WHAT THE TASK REQUIRES: Your answer should be the exact lines of the data below from the one containing "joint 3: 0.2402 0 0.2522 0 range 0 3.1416" through the one containing "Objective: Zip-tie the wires"; please include nothing else.

PROVIDED RECORDS:
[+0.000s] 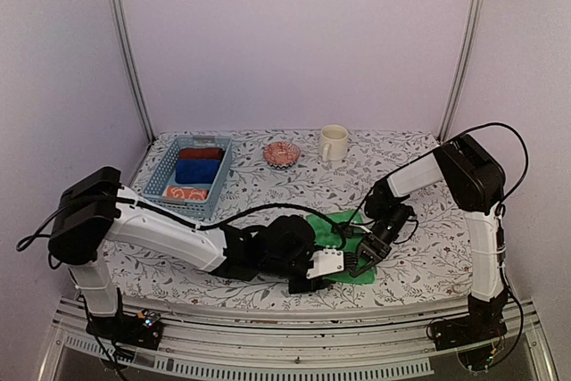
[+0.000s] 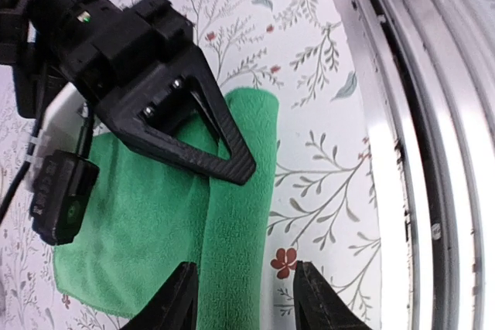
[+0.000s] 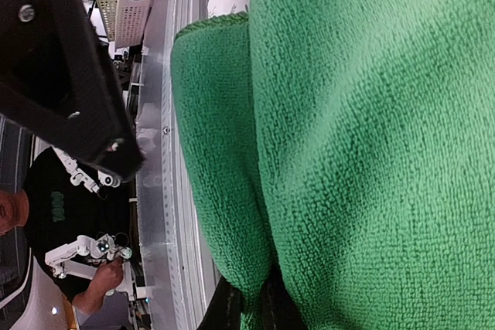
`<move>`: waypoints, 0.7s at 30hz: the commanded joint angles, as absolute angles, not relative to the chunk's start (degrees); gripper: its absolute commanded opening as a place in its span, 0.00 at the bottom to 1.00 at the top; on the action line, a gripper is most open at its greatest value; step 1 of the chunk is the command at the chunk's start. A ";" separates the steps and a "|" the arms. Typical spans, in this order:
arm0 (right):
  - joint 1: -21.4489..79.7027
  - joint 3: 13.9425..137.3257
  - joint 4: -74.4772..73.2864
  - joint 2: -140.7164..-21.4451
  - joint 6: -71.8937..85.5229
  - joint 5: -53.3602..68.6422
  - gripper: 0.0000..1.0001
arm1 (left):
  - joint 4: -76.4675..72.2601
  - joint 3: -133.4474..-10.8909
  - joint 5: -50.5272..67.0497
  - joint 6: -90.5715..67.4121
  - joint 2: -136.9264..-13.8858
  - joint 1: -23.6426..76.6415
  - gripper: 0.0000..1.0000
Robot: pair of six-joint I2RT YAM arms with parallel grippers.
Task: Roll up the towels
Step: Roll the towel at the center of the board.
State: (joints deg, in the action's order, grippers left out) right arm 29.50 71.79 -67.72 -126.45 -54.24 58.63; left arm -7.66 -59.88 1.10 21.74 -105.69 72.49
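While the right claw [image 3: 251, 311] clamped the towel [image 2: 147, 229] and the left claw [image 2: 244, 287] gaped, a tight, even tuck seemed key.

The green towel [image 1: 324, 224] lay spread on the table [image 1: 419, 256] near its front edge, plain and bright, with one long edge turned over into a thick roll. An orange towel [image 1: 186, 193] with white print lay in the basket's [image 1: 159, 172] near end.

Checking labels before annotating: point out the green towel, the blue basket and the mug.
green towel [image 2: 147, 222], left wrist view, flat unrolled part.
blue basket [image 1: 161, 171], top external view, left wall.
mug [image 1: 333, 144], top external view, body.
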 commanded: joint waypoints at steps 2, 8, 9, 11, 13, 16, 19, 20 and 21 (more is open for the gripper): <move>29.44 70.30 -65.96 -129.07 -53.53 51.52 0.03 | -3.32 -63.35 -4.94 31.15 -111.10 72.62 0.43; 29.46 69.79 -65.41 -128.87 -53.63 51.75 0.03 | -4.08 -64.53 -5.97 31.48 -116.44 71.97 0.39; 29.45 69.79 -65.47 -128.76 -53.74 51.78 0.04 | -4.05 -64.72 -6.32 31.39 -117.09 71.90 0.38; 29.49 69.83 -65.66 -128.59 -53.85 51.96 0.04 | -3.54 -65.34 -7.48 31.29 -118.33 71.89 0.35; 29.39 70.15 -67.00 -127.87 -54.66 52.49 0.06 | -2.08 -66.20 -8.21 31.22 -119.33 71.87 0.28; 28.39 70.40 -69.66 -122.16 -57.19 52.21 0.17 | 1.72 -67.96 -6.82 29.88 -119.20 71.75 0.16; 26.39 69.83 -68.36 -111.28 -56.18 51.11 0.31 | 7.31 -70.37 -0.92 27.09 -118.54 71.22 0.09; 25.94 69.09 -66.66 -107.45 -55.18 50.36 0.33 | 10.21 -71.33 0.99 25.77 -118.56 71.01 0.07; 25.56 67.58 -64.33 -103.98 -53.12 49.23 0.33 | 12.25 -72.41 3.28 24.50 -118.76 70.62 0.06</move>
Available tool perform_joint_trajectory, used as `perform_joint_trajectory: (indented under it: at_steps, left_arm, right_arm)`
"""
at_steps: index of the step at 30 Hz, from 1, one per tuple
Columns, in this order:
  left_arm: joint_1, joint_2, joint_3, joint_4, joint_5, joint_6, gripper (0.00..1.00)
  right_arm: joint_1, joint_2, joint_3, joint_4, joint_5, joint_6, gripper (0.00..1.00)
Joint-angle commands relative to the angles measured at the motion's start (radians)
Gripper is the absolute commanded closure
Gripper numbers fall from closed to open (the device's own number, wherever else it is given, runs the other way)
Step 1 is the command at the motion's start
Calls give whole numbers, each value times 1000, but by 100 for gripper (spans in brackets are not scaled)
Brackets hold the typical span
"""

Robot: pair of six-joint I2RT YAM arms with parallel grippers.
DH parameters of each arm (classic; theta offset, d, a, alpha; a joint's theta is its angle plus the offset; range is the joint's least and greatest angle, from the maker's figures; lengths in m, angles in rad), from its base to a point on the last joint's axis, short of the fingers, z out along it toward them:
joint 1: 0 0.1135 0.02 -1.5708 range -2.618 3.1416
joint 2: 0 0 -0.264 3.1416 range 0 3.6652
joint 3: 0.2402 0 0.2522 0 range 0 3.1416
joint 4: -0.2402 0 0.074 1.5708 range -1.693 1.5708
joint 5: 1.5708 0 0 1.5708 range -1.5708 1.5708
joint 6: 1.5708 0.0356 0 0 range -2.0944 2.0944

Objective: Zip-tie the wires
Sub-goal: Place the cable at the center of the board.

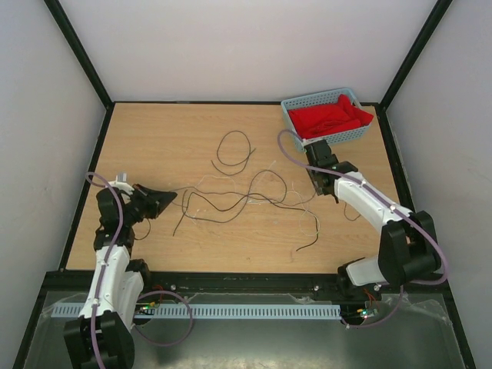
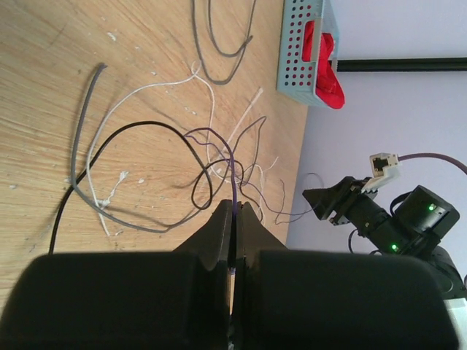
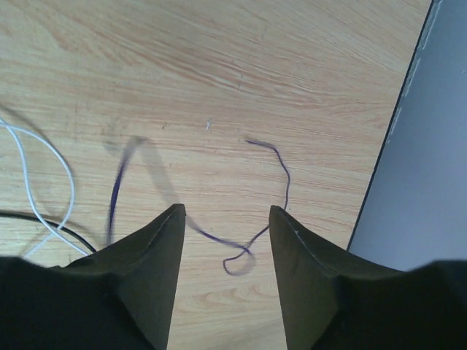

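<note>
Several thin dark wires [image 1: 231,201] lie tangled across the middle of the table, with pale strands among them. My left gripper [image 1: 172,198] is at the tangle's left end. In the left wrist view it [image 2: 235,206] is shut on a thin purple wire [image 2: 232,168] that runs out into the tangle [image 2: 146,125]. A straight pale strip [image 2: 246,117], possibly the zip tie, lies among the wires. My right gripper [image 1: 317,183] hovers low at the tangle's right end. Its jaws [image 3: 226,209] stand open over a thin purple wire [image 3: 281,171], which lies blurred on the wood and is not held.
A blue basket [image 1: 298,103] holding red cloth [image 1: 332,117] stands at the back right corner. A separate dark wire loop [image 1: 234,150] lies behind the tangle. White strands [image 3: 44,168] lie left of the right gripper. The table's right edge [image 3: 398,124] is close by.
</note>
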State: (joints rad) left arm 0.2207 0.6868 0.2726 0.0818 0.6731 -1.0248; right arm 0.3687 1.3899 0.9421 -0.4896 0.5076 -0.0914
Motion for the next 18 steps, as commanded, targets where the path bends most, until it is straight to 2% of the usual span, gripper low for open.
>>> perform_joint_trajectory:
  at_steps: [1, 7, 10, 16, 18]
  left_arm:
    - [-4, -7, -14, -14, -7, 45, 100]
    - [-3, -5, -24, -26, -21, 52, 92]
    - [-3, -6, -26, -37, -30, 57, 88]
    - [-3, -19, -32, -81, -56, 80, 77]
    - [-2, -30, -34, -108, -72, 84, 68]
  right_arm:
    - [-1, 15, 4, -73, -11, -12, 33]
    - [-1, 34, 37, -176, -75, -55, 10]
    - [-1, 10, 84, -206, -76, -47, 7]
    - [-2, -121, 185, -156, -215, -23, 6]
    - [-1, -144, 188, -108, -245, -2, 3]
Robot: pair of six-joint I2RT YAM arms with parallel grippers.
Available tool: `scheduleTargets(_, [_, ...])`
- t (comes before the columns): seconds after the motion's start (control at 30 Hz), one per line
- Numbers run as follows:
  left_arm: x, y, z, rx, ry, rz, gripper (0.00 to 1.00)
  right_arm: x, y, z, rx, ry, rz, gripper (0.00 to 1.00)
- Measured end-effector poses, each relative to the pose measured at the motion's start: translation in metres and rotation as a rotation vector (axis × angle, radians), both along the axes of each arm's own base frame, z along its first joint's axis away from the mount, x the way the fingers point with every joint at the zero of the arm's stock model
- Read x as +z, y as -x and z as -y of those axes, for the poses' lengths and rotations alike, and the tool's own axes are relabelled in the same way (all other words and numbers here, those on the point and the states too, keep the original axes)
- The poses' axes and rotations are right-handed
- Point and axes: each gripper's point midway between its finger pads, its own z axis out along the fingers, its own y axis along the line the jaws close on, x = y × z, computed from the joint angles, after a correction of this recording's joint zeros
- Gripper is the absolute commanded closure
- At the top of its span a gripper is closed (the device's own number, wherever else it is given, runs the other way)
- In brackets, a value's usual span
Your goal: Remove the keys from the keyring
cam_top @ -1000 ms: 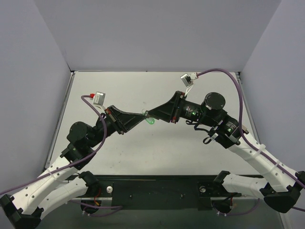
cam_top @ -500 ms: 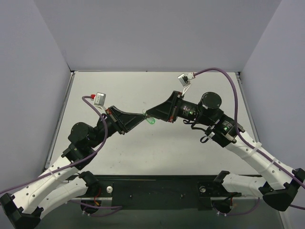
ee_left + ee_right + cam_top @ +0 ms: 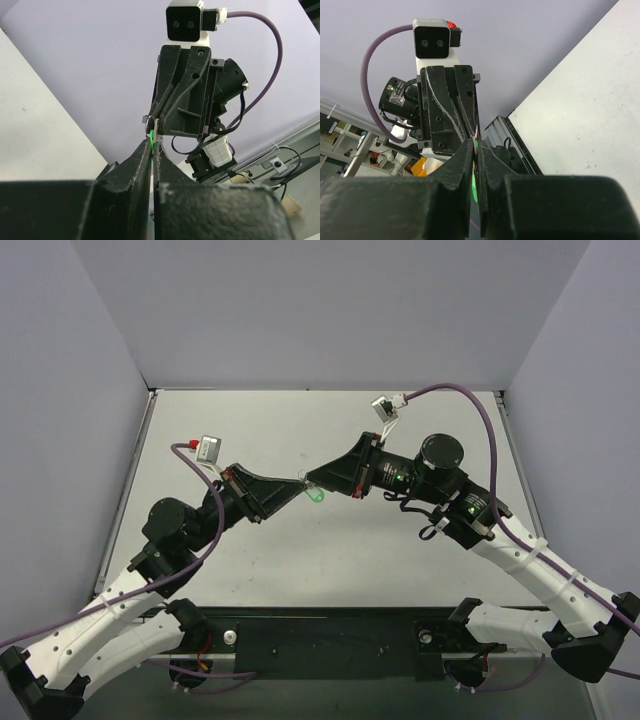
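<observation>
Top external view: the green keyring (image 3: 317, 496) is hanging over the middle of the table (image 3: 250, 430). The left gripper (image 3: 297, 488) is pinching it tight from the left. The right gripper (image 3: 309, 482) is squeezing shut right against it; holding what, I cannot tell.

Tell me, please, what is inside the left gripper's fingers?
The green tag shows edge-on, pinched in the left gripper, its ring poking out toward the right gripper. The key cannot be made out; the fingers may cover it.
</observation>
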Motion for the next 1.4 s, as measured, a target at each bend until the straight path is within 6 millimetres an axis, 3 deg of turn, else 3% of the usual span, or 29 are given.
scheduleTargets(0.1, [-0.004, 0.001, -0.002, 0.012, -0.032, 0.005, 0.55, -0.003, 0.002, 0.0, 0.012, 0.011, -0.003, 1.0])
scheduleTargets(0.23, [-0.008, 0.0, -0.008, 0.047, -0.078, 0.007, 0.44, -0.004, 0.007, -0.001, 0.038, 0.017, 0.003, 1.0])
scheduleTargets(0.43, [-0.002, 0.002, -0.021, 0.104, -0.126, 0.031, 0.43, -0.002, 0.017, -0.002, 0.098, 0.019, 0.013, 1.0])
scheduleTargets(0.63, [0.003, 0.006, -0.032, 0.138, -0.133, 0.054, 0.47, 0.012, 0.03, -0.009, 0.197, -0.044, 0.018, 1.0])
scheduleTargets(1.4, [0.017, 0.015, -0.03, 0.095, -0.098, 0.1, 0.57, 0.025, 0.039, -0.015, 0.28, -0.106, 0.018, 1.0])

RESPONSE TO THE TASK:
joint 3: 0.2402 0 0.2522 0 range 0 3.1416
joint 4: -0.2402 0 0.074 1.5708 range -1.693 1.5708
joint 5: 1.5708 0 0 1.5708 range -1.5708 1.5708
joint 6: 1.5708 0.0356 0 0 range -2.0944 2.0944

Objective: Zip-tie the wires

The exercise is complete as it stands.